Repeat the data that follows verbatim. Images are not part of the copy.
[[ Supplied material, beginning ]]
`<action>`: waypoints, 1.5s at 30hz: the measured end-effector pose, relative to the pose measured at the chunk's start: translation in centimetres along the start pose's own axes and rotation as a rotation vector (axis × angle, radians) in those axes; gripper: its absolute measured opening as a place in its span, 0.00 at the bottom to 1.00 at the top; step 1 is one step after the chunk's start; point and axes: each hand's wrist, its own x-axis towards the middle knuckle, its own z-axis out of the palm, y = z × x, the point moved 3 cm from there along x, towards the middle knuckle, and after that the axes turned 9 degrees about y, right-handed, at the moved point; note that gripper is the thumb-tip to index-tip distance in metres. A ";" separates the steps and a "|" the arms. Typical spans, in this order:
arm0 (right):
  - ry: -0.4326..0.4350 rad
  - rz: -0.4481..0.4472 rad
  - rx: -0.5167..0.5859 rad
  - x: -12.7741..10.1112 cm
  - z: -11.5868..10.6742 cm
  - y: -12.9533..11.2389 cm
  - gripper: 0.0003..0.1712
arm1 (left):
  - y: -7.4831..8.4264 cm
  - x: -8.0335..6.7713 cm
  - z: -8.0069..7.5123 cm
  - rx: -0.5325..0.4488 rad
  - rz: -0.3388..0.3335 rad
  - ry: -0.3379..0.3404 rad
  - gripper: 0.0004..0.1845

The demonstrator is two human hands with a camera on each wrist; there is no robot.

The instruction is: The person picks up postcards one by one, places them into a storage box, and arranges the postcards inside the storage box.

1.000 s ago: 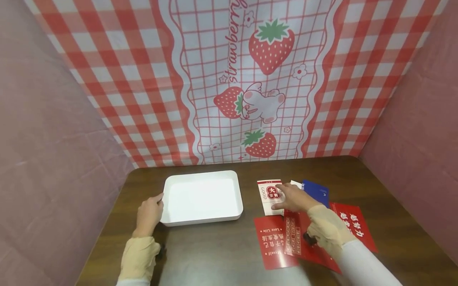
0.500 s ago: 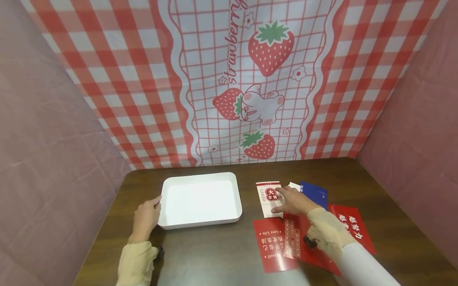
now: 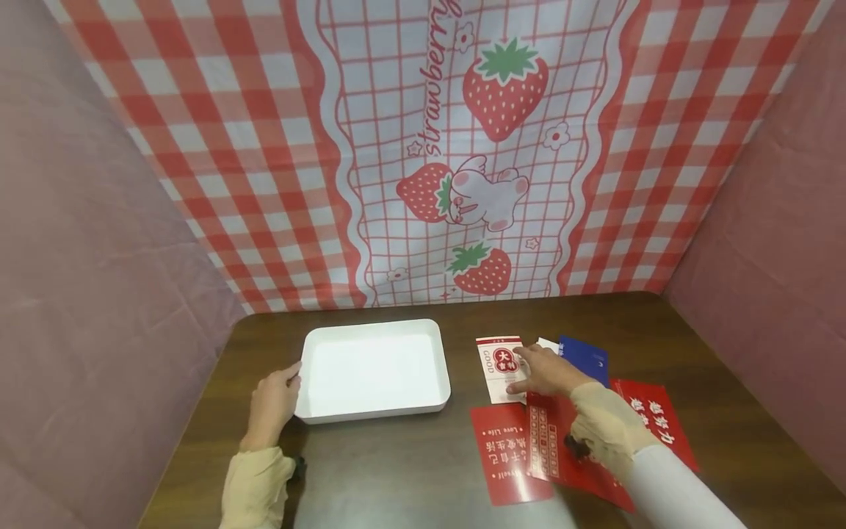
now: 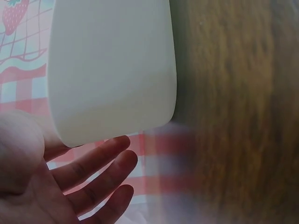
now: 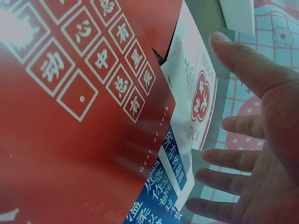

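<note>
A white tray [image 3: 373,371] lies on the left part of the table. At its left edge, my left hand [image 3: 271,404] holds the rim, with the other fingers [image 4: 100,182] loosely spread outside the wall in the left wrist view. My right hand [image 3: 545,371] is spread over a white card with a red emblem [image 3: 496,382], its thumb and fingertips over the card's right side. In the right wrist view nothing lies between the fingers. Red cards [image 3: 505,470] lie below the hand, one of them partly under the wrist. A blue card [image 3: 584,358] lies behind the hand.
Farther right on the dark wooden table [image 3: 370,470] lies another red card with white writing [image 3: 661,419]. A strawberry-print checked cloth [image 3: 463,147] hangs along the back, and pink cloth [image 3: 99,220] covers both sides.
The view shifts slightly with the head. Both hands, the tray and the cards keep their places.
</note>
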 end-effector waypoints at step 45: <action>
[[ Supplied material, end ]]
**Expected answer**.
`<action>`: waypoints, 1.5s at 30hz: the measured end-effector pose, relative to the pose measured at the chunk's start: translation in centimetres along the start pose's own axes and rotation as a rotation vector (axis × angle, radians) in those axes; gripper: its absolute measured opening as a place in its span, 0.00 at the bottom to 1.00 at the top; step 1 is one step after the chunk's start; point and axes: each hand's wrist, its own x-axis towards the middle knuckle, its own z-axis out of the palm, y = z × x, the point moved 3 cm from there along x, towards the middle knuckle, and after that the axes turned 9 degrees about y, right-handed, at the moved point; note that gripper is the thumb-tip to index-tip distance in metres. A ";" separates the steps and a "|" the arms. Typical spans, in this order:
arm0 (right):
  - ry: -0.4326..0.4350 rad
  - rz: -0.4481..0.4472 rad
  - rx: -0.5167..0.5859 rad
  - x: -12.7741..10.1112 cm
  - z: -11.5868..10.6742 cm
  - y: -12.9533..11.2389 cm
  - gripper: 0.0003..0.1712
arm1 (left):
  - y: -7.4831..8.4264 cm
  - x: -8.0335..6.7713 cm
  - z: -8.0069..7.5123 cm
  - rx: -0.5325..0.4488 rad
  - rz: -0.3388..0.3335 rad
  - ry: -0.3379..0.3404 rad
  - gripper: 0.0004..0.1845

The demonstrator is two human hands with a camera on each wrist; there is no robot.

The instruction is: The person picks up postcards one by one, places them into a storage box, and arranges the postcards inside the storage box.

1.000 s ago: 
0.500 s ago: 
now: 
now: 
now: 

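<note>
A white tray [image 3: 373,371] lies on the left part of the table. At its left edge, my left hand [image 3: 271,404] holds the rim, with the other fingers [image 4: 100,182] loosely spread outside the wall in the left wrist view. My right hand [image 3: 545,371] is spread over a white card with a red emblem [image 3: 496,382], its thumb and fingertips over the card's right side. In the right wrist view nothing lies between the fingers. Red cards [image 3: 505,470] lie below the hand, one of them partly under the wrist. A blue card [image 3: 584,358] lies behind the hand.
Farther right on the dark wooden table [image 3: 370,470] lies another red card with white writing [image 3: 661,419]. A strawberry-print checked cloth [image 3: 463,147] hangs along the back, and pink cloth [image 3: 99,220] covers both sides.
The view shifts slightly with the head. Both hands, the tray and the cards keep their places.
</note>
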 end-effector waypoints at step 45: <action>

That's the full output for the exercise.